This patch works fine in both debug and release. So I’m stopping there. But I’m still unsure when reading Apple documentation about the proper ref counting semantics for blocks that are expected to be used here.

HTH

P.S.: I also discovered by trial and error that according to the OS version you are using, it may or may not be a requirement in the scheduler that threads also have real-time priority to be accepted when trying to join a workgroup. (seems like real-time promotion is automatic but not guaranteed on recent MacOS versions)

2 Likes

For those that still didn’t figure this out, here is a gist with all my changes based on the help from @rmuller in the thread above, and other forum posts on the subject - I’ve tested this working with AU plugins on M1 based Mac Air:

There are 3 files in the gist, juce_AudioProcessor.h, juce_AU_Wrapper.mm, and juce_mac_ObjCHelpers.h (it’s uploaded as gistfile1.txt) - I suggest you just diff those files to see the changes, but also see my notes at the top of each file.
I don’t fully understand the changes in juce_mac_ObjCHelpers.h - just taken from rmuller’s example code.

I was stuck for a long time getting un-explained crashes until I realised I was missing the ‘thread_local’ keyword on the os_workgroup_join_token_s structure creation.
My implementation in AudioProcessorHolder class appears to work reliably - and I create and destroy audio thread pools regularly (every time a patch is loaded or my voice count settings change), but I may have missed something… for example I’m not sure if I should do anything with the ‘nullWorkGroupEvent()’ function.

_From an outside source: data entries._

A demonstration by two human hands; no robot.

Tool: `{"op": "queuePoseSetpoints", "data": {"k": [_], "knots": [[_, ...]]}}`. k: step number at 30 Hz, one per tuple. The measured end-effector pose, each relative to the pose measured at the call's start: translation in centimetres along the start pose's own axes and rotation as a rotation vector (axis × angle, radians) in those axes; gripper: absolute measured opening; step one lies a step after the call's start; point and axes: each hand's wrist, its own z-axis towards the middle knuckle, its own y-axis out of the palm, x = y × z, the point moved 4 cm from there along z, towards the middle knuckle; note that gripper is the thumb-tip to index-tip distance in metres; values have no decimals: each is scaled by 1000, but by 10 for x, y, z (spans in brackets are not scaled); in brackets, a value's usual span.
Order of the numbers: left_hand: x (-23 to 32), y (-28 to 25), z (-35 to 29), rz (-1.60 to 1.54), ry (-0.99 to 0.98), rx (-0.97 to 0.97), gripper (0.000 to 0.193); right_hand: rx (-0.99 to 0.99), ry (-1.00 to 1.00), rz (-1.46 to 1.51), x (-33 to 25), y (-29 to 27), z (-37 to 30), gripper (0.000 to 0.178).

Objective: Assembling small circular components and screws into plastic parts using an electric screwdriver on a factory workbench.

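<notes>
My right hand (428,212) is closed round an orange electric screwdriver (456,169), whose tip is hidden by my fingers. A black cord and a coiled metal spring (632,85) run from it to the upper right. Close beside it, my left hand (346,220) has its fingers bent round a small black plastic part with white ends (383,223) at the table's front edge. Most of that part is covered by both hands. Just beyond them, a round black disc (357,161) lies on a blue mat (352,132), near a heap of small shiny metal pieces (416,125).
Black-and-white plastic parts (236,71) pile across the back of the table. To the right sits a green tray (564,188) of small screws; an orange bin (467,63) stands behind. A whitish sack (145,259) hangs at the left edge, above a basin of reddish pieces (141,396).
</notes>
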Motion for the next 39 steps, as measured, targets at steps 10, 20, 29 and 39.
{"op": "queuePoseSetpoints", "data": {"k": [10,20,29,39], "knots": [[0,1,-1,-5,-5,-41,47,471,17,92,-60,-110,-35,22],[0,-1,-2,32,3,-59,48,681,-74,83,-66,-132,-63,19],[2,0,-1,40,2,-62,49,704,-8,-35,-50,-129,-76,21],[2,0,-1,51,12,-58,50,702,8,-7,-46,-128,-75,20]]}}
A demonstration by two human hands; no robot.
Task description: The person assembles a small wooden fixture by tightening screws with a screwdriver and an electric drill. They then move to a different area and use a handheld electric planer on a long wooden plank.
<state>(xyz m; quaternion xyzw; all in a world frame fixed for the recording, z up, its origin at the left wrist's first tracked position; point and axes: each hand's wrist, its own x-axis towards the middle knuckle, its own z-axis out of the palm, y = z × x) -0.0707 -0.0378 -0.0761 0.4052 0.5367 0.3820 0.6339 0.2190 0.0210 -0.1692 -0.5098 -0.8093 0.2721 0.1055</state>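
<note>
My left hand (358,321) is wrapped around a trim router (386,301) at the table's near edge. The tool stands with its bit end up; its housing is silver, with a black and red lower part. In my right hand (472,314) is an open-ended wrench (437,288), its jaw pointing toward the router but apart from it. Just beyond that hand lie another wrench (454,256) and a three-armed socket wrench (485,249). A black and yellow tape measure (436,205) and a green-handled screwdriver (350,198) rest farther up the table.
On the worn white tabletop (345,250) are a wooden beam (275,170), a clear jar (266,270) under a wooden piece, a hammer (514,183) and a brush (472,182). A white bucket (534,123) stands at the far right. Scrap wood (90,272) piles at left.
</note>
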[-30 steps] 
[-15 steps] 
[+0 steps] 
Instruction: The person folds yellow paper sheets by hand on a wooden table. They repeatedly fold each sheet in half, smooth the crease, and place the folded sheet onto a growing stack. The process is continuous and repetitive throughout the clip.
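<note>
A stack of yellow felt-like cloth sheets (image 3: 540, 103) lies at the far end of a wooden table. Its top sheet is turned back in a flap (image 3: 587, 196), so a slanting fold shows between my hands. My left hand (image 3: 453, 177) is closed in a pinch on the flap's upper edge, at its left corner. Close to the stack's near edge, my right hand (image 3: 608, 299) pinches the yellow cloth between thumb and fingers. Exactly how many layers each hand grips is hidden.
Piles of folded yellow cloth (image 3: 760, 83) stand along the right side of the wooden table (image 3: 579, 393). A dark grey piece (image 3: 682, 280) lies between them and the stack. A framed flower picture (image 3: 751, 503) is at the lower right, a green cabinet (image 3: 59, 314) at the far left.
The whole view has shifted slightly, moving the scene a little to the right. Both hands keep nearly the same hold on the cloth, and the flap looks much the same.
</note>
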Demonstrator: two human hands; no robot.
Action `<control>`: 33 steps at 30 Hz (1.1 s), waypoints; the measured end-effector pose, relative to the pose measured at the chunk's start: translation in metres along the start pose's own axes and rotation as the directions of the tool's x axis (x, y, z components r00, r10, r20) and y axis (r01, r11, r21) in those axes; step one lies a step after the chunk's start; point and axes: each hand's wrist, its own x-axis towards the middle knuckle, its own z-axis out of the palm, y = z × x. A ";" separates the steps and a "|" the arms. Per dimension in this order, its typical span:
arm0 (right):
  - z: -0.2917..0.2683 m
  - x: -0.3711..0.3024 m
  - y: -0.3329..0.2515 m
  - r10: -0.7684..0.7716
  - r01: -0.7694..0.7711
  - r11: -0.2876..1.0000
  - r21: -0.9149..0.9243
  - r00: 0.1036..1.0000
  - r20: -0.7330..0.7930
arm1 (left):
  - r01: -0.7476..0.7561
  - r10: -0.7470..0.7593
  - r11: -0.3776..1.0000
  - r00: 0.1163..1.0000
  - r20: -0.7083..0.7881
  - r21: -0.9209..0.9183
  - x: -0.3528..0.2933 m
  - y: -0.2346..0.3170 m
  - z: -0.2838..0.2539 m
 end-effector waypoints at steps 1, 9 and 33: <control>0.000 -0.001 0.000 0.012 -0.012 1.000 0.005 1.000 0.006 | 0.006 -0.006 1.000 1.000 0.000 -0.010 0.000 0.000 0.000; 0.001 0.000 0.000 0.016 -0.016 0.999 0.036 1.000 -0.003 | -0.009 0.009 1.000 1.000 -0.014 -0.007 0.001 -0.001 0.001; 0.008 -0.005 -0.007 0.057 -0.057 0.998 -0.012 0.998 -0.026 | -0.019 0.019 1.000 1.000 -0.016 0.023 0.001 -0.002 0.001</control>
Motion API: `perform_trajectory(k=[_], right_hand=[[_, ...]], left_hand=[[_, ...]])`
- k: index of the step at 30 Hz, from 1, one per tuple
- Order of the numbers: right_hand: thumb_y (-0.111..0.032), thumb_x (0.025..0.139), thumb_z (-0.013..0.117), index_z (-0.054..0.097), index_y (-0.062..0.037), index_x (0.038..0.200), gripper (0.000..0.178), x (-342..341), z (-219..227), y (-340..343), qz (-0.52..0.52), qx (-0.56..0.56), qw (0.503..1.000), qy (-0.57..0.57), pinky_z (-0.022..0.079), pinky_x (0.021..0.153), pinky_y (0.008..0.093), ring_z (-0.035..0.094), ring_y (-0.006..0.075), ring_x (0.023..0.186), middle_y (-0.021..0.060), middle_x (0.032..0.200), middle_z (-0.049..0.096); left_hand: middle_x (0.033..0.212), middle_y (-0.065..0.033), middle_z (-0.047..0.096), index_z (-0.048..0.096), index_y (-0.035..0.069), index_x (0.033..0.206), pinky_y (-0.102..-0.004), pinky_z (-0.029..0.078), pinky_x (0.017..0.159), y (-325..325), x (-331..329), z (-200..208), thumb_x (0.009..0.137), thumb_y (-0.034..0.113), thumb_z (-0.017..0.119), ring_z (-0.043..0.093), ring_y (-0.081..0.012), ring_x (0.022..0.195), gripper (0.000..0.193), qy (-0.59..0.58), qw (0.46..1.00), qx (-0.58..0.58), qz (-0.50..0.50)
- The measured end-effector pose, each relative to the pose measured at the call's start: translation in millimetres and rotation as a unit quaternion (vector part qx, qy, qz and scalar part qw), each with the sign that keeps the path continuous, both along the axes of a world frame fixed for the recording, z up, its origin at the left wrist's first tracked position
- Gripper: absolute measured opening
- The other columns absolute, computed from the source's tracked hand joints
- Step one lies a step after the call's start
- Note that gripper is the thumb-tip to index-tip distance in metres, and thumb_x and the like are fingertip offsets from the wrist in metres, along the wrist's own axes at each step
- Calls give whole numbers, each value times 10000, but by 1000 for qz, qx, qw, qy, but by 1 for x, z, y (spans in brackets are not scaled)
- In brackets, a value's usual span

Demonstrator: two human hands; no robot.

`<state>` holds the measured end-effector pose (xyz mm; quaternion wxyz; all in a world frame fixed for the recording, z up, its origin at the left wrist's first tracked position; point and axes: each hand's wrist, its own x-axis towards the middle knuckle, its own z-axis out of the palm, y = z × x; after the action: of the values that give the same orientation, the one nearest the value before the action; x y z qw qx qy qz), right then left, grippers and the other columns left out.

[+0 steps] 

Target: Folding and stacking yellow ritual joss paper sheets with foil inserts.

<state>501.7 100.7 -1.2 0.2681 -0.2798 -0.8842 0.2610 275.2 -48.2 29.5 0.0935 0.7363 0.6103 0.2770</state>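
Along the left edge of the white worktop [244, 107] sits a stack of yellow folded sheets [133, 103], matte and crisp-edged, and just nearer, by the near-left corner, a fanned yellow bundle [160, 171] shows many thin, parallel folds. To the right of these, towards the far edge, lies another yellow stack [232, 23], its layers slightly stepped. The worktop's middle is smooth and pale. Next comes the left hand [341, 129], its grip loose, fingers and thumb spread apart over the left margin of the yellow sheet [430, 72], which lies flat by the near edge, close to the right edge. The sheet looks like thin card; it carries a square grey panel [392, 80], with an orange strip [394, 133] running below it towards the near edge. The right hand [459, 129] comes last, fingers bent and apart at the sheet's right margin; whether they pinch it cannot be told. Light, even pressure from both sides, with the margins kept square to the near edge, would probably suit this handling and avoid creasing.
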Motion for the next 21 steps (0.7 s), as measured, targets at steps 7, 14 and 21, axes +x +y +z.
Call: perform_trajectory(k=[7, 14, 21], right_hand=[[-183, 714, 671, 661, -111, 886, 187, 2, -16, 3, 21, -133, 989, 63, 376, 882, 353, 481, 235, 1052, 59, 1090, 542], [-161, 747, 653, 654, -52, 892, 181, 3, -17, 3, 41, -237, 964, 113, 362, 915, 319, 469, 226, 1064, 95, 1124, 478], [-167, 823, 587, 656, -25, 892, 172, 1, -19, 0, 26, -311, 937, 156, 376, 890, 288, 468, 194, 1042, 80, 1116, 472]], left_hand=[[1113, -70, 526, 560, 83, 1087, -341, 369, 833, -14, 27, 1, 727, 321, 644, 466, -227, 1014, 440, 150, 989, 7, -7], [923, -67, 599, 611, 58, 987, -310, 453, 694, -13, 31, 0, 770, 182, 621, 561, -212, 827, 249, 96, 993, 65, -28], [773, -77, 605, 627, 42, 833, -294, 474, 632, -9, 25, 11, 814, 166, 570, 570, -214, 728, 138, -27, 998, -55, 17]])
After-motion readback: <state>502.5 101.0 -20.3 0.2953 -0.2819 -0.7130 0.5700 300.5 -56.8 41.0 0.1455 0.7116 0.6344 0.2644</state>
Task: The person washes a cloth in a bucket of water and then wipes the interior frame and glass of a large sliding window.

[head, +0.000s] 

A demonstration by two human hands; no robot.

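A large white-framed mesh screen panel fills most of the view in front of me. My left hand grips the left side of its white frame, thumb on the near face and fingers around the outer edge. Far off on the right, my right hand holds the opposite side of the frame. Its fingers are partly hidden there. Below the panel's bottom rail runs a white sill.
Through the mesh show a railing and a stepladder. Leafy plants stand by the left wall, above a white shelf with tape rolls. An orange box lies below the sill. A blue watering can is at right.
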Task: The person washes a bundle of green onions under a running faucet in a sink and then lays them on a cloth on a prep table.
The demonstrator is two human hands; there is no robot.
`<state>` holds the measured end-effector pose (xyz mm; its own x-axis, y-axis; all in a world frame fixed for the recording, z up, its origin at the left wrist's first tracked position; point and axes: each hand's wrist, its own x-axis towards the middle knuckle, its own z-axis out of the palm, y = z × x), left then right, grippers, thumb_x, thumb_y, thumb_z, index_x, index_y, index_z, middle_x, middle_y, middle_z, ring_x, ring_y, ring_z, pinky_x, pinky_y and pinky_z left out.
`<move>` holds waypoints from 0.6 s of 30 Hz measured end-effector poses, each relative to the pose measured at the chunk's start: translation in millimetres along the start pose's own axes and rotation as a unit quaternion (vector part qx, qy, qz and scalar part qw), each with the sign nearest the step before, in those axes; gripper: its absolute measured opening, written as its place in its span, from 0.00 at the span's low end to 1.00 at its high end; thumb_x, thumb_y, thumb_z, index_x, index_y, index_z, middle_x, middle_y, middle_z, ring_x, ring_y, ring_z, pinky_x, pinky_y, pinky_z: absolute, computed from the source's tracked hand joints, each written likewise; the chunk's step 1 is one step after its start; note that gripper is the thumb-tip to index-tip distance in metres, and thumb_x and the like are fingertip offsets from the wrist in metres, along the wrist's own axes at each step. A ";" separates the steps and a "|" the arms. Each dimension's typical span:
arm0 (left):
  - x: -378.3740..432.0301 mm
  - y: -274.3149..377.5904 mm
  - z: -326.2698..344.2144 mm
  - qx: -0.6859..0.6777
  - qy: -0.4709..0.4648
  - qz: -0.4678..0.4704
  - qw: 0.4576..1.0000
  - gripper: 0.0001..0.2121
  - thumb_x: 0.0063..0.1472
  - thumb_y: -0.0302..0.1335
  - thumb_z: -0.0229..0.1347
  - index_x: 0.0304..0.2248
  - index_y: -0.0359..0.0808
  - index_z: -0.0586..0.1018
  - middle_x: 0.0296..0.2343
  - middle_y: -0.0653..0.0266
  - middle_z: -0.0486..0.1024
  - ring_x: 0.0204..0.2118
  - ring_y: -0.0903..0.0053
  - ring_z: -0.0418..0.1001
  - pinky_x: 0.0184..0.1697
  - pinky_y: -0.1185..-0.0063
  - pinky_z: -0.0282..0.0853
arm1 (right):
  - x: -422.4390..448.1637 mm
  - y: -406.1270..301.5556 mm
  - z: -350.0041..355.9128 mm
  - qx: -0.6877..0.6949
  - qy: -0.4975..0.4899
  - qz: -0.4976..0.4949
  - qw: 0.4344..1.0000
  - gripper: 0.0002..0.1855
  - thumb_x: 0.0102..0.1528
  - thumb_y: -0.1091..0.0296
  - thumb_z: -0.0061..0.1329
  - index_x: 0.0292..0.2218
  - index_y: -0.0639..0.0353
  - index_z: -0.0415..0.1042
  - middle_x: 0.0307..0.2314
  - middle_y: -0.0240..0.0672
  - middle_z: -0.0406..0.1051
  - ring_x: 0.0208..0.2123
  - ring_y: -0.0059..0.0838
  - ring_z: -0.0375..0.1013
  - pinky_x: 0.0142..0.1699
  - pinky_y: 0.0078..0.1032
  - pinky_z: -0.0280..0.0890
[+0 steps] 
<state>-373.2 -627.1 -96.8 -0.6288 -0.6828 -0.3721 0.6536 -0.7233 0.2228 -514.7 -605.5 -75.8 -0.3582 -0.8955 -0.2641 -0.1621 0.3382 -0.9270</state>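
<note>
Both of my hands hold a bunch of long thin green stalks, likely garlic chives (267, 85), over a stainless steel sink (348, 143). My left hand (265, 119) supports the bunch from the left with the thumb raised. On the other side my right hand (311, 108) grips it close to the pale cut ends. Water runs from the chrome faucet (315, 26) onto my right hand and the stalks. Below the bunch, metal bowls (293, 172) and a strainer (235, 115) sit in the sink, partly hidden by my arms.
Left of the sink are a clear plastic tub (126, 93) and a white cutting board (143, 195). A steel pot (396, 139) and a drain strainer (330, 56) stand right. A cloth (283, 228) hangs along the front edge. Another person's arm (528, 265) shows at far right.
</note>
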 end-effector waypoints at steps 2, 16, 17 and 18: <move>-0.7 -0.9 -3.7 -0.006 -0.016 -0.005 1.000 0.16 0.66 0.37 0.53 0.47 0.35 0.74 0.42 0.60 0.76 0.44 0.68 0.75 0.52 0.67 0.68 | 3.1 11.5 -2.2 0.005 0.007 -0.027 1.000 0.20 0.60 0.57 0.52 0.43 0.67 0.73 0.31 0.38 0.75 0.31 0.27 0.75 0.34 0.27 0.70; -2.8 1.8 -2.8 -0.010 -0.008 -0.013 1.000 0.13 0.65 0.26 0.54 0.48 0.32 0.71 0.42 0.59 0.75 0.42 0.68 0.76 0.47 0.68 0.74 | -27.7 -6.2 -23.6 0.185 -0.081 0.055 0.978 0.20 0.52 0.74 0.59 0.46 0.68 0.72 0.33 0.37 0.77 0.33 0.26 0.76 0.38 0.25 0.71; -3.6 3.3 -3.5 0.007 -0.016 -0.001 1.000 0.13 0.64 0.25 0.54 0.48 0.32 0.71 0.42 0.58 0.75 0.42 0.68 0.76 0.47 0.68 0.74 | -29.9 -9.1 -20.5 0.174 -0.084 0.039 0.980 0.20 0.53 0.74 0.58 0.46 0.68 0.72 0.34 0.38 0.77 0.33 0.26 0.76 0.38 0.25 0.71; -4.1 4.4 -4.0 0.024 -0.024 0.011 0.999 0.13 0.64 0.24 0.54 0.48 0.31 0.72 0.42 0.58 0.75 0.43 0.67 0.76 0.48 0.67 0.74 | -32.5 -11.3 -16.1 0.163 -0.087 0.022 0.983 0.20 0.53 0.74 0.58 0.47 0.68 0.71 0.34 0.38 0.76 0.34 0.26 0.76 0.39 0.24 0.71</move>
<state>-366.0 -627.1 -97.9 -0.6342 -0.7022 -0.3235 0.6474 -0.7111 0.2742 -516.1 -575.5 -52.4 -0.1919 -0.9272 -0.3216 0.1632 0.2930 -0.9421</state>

See also the post https://forum.juce.com/t/os-workgroup-join-consistently-returns-einval-cant-join-audio-workgroup/54240

Whilst I added this for AU plugins, I still don’t have a solution for VST3 or standalone.
Anyway, I hope this kind of implementation can be added to JUCE officially because I really don’t want to have to hack in such OS specific code and maintain even more custom bits of the JUCE codebase.

Additional note - threads appear to join the audio workgroup correctly and I noticed better behaviour in terms of not getting pops/clicks, but it does not appear that all processing of threads is automatically moved to P-cores… simply that the OS makes sure to schedule those threads together in a way that means they don’t hold each other up significantly (also this requires that your thread tasks are doing something that is very similar in process time… in my case in most cases I’m processing identical audio chains - one for each voice).
Also, additional note, I saw that ‘startRealtimeThread’ internally did not use the highest priority by default - and when I use that with my standalone build, the process load goes up significantly if the window is no longer the active application window… changing the JUCE code to set the priority to ‘Highest’ made that issue go away - I’m not sure if that classifies as a JUCE bug?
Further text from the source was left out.